I still find time to eat well, though. Sometimes only a white pizza will do... chicken roasted with herbs along with a light Alfredo sauce, a bit of mozzarella and parmesan cheese, whole roasted garlic, some sun dried (ok, dehydrator dried) tomatoes from the garden and artichoke hearts.












Got the processed piggy back today. Since I hadn't castrated, I suffered a tiny fear of boar taint. I needn't have worried. The pork is GORGEOUS. I put it to the true test for dinner, pan frying in a tiny bit of olive oil with only salt and pepper for seasoning, finished it in the oven. I think it turned out well.












When I first got the porker home, I couldn't resist doing up a couple slips of the bacon to try. Fannnnnnnnnnnntastic!!! Sorry, no pics of that this time.

Bacon bras for anyone who wants 'em!!!


----------



## oneraddad (Jul 20, 2010)

That pizza looks awesome !

So you're saying no boar taint from not castrating ? 

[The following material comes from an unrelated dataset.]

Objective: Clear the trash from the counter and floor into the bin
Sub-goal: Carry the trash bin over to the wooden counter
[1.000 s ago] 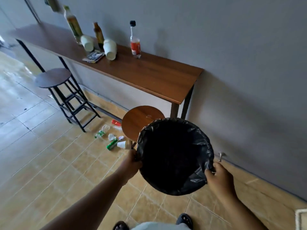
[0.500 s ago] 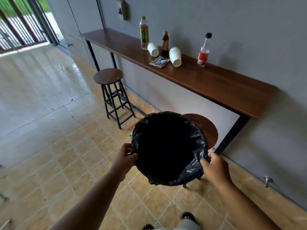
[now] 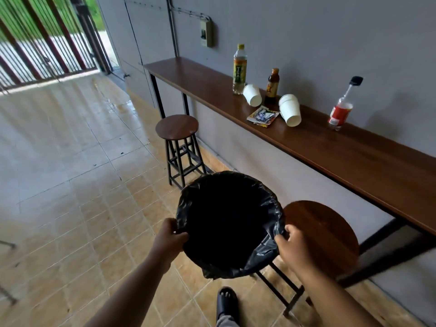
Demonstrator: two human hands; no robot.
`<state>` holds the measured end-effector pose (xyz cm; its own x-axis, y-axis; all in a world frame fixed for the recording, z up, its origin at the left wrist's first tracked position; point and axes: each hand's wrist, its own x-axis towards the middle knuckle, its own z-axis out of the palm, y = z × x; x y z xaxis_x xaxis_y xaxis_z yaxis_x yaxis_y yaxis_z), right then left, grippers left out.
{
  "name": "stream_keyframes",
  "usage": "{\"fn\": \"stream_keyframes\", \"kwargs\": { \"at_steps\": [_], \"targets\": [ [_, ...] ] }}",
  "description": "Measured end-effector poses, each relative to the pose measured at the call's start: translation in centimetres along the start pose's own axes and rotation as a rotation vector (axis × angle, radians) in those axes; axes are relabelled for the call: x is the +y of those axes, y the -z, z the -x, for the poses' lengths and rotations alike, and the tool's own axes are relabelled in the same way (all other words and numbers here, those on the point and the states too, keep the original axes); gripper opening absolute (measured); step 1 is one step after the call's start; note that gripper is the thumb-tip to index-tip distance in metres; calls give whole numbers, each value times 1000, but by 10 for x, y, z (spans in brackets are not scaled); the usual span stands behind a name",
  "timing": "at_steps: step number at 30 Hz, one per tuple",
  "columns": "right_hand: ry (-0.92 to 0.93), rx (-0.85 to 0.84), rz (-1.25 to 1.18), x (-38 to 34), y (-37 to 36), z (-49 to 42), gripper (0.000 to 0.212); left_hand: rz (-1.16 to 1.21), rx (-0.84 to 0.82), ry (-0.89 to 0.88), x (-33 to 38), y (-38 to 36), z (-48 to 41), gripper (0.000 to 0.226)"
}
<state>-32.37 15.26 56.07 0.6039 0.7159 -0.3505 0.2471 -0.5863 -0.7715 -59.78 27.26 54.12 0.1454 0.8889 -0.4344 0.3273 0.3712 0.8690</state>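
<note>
I hold a round bin lined with a black bag [image 3: 230, 223] in front of me, above the floor. My left hand [image 3: 170, 239] grips its left rim and my right hand [image 3: 292, 247] grips its right rim. On the wooden counter [image 3: 330, 149] along the wall stand a tall tea bottle [image 3: 239, 69], a small brown bottle [image 3: 272, 83] and a red-labelled bottle [image 3: 341, 109]. Two white paper cups lie tipped over, one [image 3: 252, 95] by the tea bottle, the other [image 3: 290, 110] further right. A crumpled wrapper [image 3: 263, 116] lies between them. The floor trash is out of view behind the bin.
A round wooden stool [image 3: 323, 234] stands just right of the bin, under the counter. A second stool [image 3: 177, 128] stands further along. Tiled floor [image 3: 70, 185] stretches to the left towards a barred gate [image 3: 42, 38]. My sandalled foot [image 3: 226, 300] is below the bin.
My view has swung left and upward along the counter, and the bin has moved left with both hands still on it. The floor trash seen earlier near the stool is no longer visible.
</note>
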Motion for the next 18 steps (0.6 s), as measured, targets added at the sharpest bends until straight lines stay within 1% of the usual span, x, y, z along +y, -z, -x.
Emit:
{"fn": "stream_keyframes", "kwargs": {
  "at_steps": [2, 4, 6, 9, 13, 18],
  "targets": [
    [-8, 13, 0, -21, -6, -23, 48, 4, 5, 5, 14, 2, -27, 40],
    [-22, 19, 1, -36, -10, -47, 40, 26, 0, 12, 28, 1, -54, 39],
    [-18, 16, -12, -49, -12, -71, 34, 57, 3, 10, 41, -1, -81, 33],
    [-19, 2, -28, -64, -17, -108, 41, 59, -26, 29, 59, -4, -124, 28],
    [-61, 45, -13, -76, -21, -140, 49, 53, -70, 72, 79, -9, -171, 30],
    [-143, 118, -35, -86, -38, -170, 49, 37, -201, 91, 101, -13, -238, 41]
  ]
}}
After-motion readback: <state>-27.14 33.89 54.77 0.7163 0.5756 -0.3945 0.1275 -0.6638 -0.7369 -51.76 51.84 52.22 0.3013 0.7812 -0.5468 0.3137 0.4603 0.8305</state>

I returned a pig because it was missed during castration and I was worried about BT. I guess castrating is an American thing, they don't do it in Europe.


----------



## Raeven (Oct 11, 2011)

Thanks, ORD.  The pizza WAS awesome!!

Yes, that is what I meant about no boar taint from non-castration. They all had balls. However, I was confident in my breeding stock's genetics as well as their diet, which I understand has a lot to do with the boar taint issue. I'm pleased to learn my confidence was well founded, 'coz I've got a lot of pig in the freezer!


----------



## tambo (Mar 28, 2003)

Soup made with a ham bone, white beans, diced tomatoes, dehydrated carrots, dehydrated onions and dehydrated cabbage.


----------



## Echoesechos (Jan 22, 2010)

Tried a new salad tonight. I have a potluck at work Saturday so thought I would make calico beans and a snickers salad. The salad will be on my make again list. Vanilla pudding, cool whip, Apple's and of course snickers. Yummy. Wish I could show pictures but haven't figured out how with my Kindle


----------



## Groene Pionier (Apr 23, 2009)

ya'll eat good! When I am going to be invited


----------



## Jaclynne (May 14, 2002)

This is the recipe from the "Raise Your Hand If..." post by Echoechoes. Sorry I have no picture to add.

Meat Pie

2 pie crusts
(I often use the bought rolled crusts - they suit 
savory dishes, and its easy)
1 lb of ground turkey - lightly browned, crumbled and drained well. I have used beef, but did not like it as well.
1 large sweet onion - chopped, and cooked till translu- 
scent in very sm amount of oil.
1 lb colby cheese - grated. You can sub cheddar.
1 8 oz container sour cream
1 small can chopped green chilies
1 Tb flour
Season to taste with:
salt 
smoked sweet paprika
chili powder
ground cumin

Preheat oven to 350. Ready a large pie plate (glass is better if leftovers will be refrigerated) with bottom crust. Mix all remaining ingredients together and pour into bottom crust. Add top crust and vent well. Bake at 350 till crust is golden brown. Check bottom crust and cover top with foil if necessary to cook long enough to brown bottom well - helps with serving cold. Allow to cool slightly before serving.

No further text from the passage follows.